> _Exercise requirements_
Nothing in the data should be altered when it is repeated in full.

Segment Open

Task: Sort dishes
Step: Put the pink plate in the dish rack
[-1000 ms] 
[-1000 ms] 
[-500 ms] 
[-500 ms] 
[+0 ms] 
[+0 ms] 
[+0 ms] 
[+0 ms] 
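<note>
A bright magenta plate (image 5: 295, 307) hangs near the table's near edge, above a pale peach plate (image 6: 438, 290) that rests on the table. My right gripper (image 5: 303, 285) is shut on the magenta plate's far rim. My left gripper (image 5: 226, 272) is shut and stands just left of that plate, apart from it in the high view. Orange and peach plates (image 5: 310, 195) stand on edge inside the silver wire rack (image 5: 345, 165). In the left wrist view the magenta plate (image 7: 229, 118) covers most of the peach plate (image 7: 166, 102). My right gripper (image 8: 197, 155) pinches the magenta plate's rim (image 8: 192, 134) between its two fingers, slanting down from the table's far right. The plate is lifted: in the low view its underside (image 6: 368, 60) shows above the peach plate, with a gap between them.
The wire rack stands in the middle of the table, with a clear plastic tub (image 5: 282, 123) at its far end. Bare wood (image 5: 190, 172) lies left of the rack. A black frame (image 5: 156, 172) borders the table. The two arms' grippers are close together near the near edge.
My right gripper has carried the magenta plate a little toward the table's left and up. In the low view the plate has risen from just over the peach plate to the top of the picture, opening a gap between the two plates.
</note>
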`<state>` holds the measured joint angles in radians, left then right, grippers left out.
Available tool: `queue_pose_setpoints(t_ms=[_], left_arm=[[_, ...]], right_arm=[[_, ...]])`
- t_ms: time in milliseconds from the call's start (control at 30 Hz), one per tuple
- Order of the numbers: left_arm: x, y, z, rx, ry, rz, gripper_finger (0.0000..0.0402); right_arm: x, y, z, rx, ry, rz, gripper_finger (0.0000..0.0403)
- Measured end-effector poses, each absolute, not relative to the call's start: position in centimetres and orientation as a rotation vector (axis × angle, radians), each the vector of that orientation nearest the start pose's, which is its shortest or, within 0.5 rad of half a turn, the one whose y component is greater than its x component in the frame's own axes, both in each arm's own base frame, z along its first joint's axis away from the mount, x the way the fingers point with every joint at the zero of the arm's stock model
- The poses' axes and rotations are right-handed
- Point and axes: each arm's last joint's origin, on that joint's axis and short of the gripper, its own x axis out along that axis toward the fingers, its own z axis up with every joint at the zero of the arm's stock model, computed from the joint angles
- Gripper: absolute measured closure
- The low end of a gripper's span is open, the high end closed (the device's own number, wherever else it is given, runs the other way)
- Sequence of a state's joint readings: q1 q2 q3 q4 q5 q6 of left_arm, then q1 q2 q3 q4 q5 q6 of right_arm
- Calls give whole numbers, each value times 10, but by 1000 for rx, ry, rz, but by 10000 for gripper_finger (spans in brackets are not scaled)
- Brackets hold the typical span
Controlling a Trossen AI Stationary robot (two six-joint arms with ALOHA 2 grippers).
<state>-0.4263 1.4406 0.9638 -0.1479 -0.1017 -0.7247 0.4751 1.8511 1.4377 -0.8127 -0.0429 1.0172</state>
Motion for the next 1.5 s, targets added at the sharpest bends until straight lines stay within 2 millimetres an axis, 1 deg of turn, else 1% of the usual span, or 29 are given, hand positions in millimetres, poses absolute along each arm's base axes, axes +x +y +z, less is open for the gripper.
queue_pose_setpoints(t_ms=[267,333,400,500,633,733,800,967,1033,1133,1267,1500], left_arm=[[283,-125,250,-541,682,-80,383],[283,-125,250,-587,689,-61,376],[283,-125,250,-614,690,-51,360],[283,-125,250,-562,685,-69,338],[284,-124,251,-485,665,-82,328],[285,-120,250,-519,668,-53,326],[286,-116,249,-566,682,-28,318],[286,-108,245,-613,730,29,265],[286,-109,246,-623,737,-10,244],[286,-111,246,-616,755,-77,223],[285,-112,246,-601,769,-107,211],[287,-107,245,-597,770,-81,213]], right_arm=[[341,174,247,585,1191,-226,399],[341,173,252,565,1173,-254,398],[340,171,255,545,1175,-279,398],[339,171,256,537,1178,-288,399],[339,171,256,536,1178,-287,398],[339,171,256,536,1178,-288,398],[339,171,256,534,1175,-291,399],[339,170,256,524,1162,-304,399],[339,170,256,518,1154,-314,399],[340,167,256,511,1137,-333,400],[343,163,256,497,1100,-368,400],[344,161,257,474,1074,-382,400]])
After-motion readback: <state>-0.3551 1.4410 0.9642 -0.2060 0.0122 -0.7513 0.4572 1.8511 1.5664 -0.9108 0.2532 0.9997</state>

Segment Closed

> _Answer for the task_
Task: Sort dishes
Step: Put the pink plate in the dish rack
[-1000 ms] 
[-1000 ms] 
[-500 ms] 
[-500 ms] 
[+0 ms] 
[+0 ms] 
[+0 ms] 
[+0 ms] 
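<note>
A bright magenta plate (image 5: 295, 307) hangs near the table's near edge, above a pale peach plate (image 6: 438, 290) that rests on the table. My right gripper (image 5: 303, 285) is shut on the magenta plate's far rim. My left gripper (image 5: 226, 272) is shut and stands just left of that plate, apart from it in the high view. Orange and peach plates (image 5: 310, 195) stand on edge inside the silver wire rack (image 5: 345, 165). In the left wrist view the magenta plate (image 7: 229, 118) covers most of the peach plate (image 7: 166, 102). My right gripper (image 8: 197, 155) pinches the magenta plate's rim (image 8: 192, 134) between its two fingers, slanting down from the table's far right. The plate is lifted: in the low view its underside (image 6: 368, 60) shows above the peach plate, with a gap between them.
The wire rack stands in the middle of the table, with a clear plastic tub (image 5: 282, 123) at its far end. Bare wood (image 5: 190, 172) lies left of the rack. A black frame (image 5: 156, 172) borders the table. The two arms' grippers are close together near the near edge.
My right gripper has carried the magenta plate a little toward the table's left and up. In the low view the plate has risen from just over the peach plate to the top of the picture, opening a gap between the two plates.
</note>
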`<state>` holds the measured joint angles in radians, left then right, grippers left out.
Available tool: `queue_pose_setpoints(t_ms=[_], left_arm=[[_, ...]], right_arm=[[_, ...]])`
- t_ms: time in milliseconds from the call's start (control at 30 Hz), one per tuple
- Order of the numbers: left_arm: x, y, z, rx, ry, rz, gripper_finger (0.0000..0.0402); right_arm: x, y, z, rx, ry, rz, gripper_finger (0.0000..0.0403)
- Measured end-effector poses, each absolute, not relative to the call's start: position in centimetres and orientation as a rotation vector (axis × angle, radians), each the vector of that orientation nearest the start pose's, which is its shortest or, within 0.5 rad of half a turn, the one whose y component is greater than its x component in the frame's own axes, both in each arm's own base frame, z along its first joint's axis away from the mount, x the way the fingers point with every joint at the zero of the arm's stock model
- The poses' axes and rotations are right-handed
- Point and axes: each arm's last joint's origin, on that joint's axis and short of the gripper, its own x axis out along that axis toward the fingers, its own z axis up with every joint at the zero of the arm's stock model, computed from the joint angles
- Gripper: absolute measured closure
- The low end of a gripper's span is open, the high end closed (the device's own number, wherever else it is given, runs the other way)
- Sequence of a state's joint readings: q1 q2 q3 q4 q5 q6 of left_arm, then q1 q2 q3 q4 q5 q6 of right_arm
- Calls give whole numbers, each value times 10, but by 1000 for rx, ry, rz, but by 10000 for gripper_finger (spans in brackets are not scaled)
- Brackets hold the typical span
Controlling a Trossen AI Stationary robot (two six-joint arms with ALOHA 2 grippers).
<state>-0.4263 1.4406 0.9638 -0.1479 -0.1017 -0.7247 0.4751 1.8511 1.4377 -0.8127 -0.0429 1.0172</state>
Motion for the next 1.5 s, targets added at the sharpest bends until straight lines stay within 2 millimetres an axis, 1 deg of turn, else 1% of the usual span, or 29 are given, hand positions in millimetres, poses absolute along each arm's base axes, axes +x +y +z, less is open for the gripper.
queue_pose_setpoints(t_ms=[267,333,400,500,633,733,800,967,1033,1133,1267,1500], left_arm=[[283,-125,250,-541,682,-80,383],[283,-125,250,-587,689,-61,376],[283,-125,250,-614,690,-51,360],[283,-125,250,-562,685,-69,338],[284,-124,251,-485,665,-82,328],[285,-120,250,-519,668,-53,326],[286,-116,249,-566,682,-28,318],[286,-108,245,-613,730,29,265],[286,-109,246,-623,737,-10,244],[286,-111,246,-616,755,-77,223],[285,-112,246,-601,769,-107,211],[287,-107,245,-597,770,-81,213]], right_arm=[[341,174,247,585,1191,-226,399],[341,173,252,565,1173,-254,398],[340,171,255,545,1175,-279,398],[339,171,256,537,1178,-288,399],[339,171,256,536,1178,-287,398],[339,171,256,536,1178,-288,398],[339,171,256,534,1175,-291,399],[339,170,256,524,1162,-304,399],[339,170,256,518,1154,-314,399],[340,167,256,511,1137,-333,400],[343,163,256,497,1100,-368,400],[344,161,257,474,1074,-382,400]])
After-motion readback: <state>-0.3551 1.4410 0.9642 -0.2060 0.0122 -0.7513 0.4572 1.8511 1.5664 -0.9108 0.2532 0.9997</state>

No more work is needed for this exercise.